_Task requirements_
Please return the full listing below without altering anything.

_Material provided_
>>>

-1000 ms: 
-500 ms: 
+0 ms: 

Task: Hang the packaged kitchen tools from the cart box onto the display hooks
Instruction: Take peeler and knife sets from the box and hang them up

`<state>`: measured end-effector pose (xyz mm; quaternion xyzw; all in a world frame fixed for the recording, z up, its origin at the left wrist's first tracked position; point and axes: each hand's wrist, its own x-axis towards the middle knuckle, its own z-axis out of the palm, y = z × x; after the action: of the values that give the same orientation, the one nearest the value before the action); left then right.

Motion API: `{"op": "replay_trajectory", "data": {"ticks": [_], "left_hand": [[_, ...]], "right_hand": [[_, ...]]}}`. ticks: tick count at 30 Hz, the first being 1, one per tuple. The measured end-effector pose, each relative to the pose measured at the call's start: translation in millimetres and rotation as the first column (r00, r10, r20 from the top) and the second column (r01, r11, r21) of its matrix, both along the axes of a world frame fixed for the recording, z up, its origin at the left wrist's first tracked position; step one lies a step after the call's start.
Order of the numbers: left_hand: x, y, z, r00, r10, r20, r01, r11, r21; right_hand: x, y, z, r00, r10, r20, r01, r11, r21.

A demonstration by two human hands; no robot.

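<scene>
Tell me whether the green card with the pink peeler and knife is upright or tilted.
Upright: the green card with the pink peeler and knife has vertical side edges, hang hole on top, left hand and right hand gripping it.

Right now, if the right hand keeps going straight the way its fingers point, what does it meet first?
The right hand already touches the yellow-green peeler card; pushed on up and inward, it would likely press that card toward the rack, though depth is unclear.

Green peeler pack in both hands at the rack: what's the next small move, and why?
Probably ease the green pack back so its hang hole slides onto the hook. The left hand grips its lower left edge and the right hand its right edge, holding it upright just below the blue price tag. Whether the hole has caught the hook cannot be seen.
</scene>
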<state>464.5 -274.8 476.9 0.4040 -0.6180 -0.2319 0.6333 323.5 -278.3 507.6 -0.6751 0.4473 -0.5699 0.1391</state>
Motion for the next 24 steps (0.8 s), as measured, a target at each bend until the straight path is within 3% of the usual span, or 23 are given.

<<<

_Task solution_
-1000 ms: 
-500 ms: 
+0 ms: 

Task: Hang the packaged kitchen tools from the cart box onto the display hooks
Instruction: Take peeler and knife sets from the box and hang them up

`<state>`: measured end-effector pose (xyz mm; quaternion xyzw; all in a world frame fixed for the recording, z up, its origin at the left wrist's first tracked position; point and axes: each hand's wrist, its own x-axis towards the middle knuckle, its own z-axis out of the palm, y = z × x; after the action: of the values that give the same orientation, the one nearest the value before the action); left then right.

Motion API: `{"op": "replay_trajectory", "data": {"ticks": [_], "left_hand": [[_, ...]], "right_hand": [[_, ...]]}}`. ticks: tick count at 30 Hz, the first being 1, one per tuple. The measured end-effector pose, each relative to the pose measured at the call's start: translation in millimetres and rotation as the first column (r00, r10, r20 from the top) and the second column (r01, r11, r21) of its matrix, both along the axes of a world frame fixed for the recording, z up, its origin at the left wrist's first tracked position; step one lies a step after the call's start.
Order of the numbers: left_hand: x, y, z, r00, r10, r20, r01, r11, r21; right_hand: x, y, z, r00, r10, r20, r01, r11, r21.

A demonstration by two human hands; no robot.

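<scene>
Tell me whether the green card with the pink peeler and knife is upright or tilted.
Upright: the green card with the pink peeler and knife has vertical side edges, hang hole on top, left hand and right hand gripping it.

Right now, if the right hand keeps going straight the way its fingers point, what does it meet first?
The right hand already touches the yellow-green peeler card; pushed on up and inward, it would likely press that card toward the rack, though depth is unclear.

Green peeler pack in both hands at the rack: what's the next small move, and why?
Probably ease the green pack back so its hang hole slides onto the hook. The left hand grips its lower left edge and the right hand its right edge, holding it upright just below the blue price tag. Whether the hole has caught the hook cannot be seen.
</scene>
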<state>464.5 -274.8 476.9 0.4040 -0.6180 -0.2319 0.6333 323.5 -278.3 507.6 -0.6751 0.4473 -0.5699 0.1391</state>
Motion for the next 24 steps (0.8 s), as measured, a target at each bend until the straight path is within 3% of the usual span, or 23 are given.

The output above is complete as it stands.